TerraCotta Wine Bistro offers a taste of the urbane

August 20, 2013, 12:00 am

“Reverse happy hour.” This concept always gets me excited. How creative! I think. How fun; there’s actually something to do at 10 pm!

This is not how reverse happy hour actually plays out, though. Usually, by 10, I’m tired and ready to go home, and the last thing I want to do is keep drinking for drinking’s sake. On the other hand, if I have successfully rallied, it’s not for a happy hour—that quintessential blow-off-steam-after-work adult bonding regimen, generally followed by going home, eating dinner and crashing early—but rather for ’80s prom at Rouge Cat or lowbrow PBR-swilling at the Matador.

So, reverse happy hour: not the best idea, unless you live in a city that never sleeps (which we assuredly don’t).

Here’s where TerraCotta Wine Bistro (304 Johnson St., 989-1166) comes in. Under the adept leadership of Peas ’n’ Pod Catering team Catherine O’Brien and Glenda Griswold, the new restaurant—which opened last month in the space that was once Trattoria Nostrani and, very briefly, the French restaurant Vivre—offers its own take on happy hour: $6 wines until 6 pm.

This is genius, particularly in Santa Fe. It all but singlehandedly revives the “ladies’ lunch” (read: wine-soaked lunch), all while allowing even cheap bastards to indulge in an afternoon or after-work sip.

And you don’t even have to feel like a cheap bastard while you’re doing it. O’Brien and Griswold have revamped the über-fancy, borderline stuffy ambiance of their predecessors with bright colors and a comprehensive menu—printed on earthy brown paper and, in the case of the wine list, attached clipboard-style to a cork board. Even better, the wine list is divided by price, from “the 20s” to “the 40s.” (This is perfect for those of us who love a good wine, but also hate overpaying, and therefore always end up ordering the second-cheapest thing on the menu, regardless of what it is.)

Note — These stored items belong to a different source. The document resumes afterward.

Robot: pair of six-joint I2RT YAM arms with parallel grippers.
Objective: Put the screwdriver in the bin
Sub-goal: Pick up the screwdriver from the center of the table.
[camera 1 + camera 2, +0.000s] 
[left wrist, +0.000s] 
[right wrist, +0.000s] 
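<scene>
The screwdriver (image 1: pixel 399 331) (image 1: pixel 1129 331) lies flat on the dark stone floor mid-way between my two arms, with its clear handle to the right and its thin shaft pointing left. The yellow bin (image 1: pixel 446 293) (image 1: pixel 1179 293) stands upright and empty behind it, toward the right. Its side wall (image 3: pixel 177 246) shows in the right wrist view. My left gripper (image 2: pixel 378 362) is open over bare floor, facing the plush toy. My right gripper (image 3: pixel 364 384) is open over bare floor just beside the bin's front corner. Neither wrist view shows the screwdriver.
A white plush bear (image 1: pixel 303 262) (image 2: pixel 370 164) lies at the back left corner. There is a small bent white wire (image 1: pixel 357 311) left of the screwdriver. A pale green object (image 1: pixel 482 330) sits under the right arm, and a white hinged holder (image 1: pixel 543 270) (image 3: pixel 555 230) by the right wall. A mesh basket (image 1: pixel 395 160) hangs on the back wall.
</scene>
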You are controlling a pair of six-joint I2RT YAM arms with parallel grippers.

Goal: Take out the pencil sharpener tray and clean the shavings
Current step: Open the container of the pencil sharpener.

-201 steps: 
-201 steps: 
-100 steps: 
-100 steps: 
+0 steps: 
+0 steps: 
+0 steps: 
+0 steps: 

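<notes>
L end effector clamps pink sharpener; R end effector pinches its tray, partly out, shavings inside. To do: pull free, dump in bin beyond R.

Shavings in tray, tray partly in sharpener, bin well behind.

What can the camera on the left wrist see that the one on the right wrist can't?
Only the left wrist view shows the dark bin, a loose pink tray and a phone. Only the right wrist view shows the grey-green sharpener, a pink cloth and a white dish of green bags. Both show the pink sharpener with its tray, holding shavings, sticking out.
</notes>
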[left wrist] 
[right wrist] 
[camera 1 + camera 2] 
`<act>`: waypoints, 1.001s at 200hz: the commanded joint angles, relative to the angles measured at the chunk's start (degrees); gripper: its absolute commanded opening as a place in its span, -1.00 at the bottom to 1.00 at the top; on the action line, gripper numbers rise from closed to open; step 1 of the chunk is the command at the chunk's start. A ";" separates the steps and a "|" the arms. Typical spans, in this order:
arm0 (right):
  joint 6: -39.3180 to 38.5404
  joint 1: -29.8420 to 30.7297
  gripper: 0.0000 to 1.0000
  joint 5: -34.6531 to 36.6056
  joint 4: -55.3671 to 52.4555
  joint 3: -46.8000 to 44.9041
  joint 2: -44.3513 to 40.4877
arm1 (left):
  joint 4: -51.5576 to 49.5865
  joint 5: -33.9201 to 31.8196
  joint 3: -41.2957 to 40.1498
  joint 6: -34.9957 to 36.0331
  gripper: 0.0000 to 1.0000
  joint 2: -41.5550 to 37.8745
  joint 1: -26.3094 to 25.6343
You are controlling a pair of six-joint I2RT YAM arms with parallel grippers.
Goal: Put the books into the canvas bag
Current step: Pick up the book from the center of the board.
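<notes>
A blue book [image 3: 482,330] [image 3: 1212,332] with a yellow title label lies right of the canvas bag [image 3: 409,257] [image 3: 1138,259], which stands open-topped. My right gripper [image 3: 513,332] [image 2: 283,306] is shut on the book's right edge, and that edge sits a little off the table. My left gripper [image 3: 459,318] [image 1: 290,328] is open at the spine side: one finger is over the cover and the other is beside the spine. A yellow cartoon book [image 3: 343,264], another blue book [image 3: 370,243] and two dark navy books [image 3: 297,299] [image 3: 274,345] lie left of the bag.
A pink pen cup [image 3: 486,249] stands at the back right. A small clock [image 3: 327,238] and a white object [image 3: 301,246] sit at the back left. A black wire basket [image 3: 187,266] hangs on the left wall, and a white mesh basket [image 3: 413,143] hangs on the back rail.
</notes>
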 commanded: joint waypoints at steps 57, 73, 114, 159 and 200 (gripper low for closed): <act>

During a recent visit, SFR A&C Editor Enrique Limón and I sat on the patio and opted for a $21 bottle of Chilean Torrontes. Cold, crisp and delicious—and $21!—it highlights the fact that a well-chosen wine list doesn’t have to be snobbily priced.

But enough about wine. TerraCotta’s menu is diverse and imaginative, ranging from lunchtime usual-suspects like steak salad ($14) to an entire list of $10 panini.

To sample as much as possible, we started with an order of bruschetta. Here, $15 gets you two generous bites of each of four varieties. We went for the creative and delicious BLT; a goat cheese/roasted tomato/garlic classic; the generously mounded smoked salmon topped with capers and preserved lemon; and the simple but incomparably yummy brie with fig and port jam.

That would have been enough for lunch, but we kept going. A salad called “Simply the Best”—planked salmon filet crusted with whole grain mustard and brown sugar on a bed of greens ($14)—was good, but oversold and unevenly dressed: The greens on top were dry, while those underneath were soaked (I wasn’t sure if it was the pomegranate vinaigrette or just the salmon’s accoutrements that did it) and a bit too saccharine. In addition, Enrique’s sweet potato fries, served alongside one fat, scrumptious crab cake ($15; $20 for the larger portion), were merely lukewarm.

Such minor errors are forgivable, particularly in a new place that’s still working out the kinks.

What TerraCotta lacks in finesse, it makes up for in taste—our slice of flourless chocolate cake ($6) was sublime—and warm, unpretentious service. And then, of course, there’s that killer wine menu. Anyone longing for a real wine bistro in Santa Fe should delight in TerraCotta’s debut.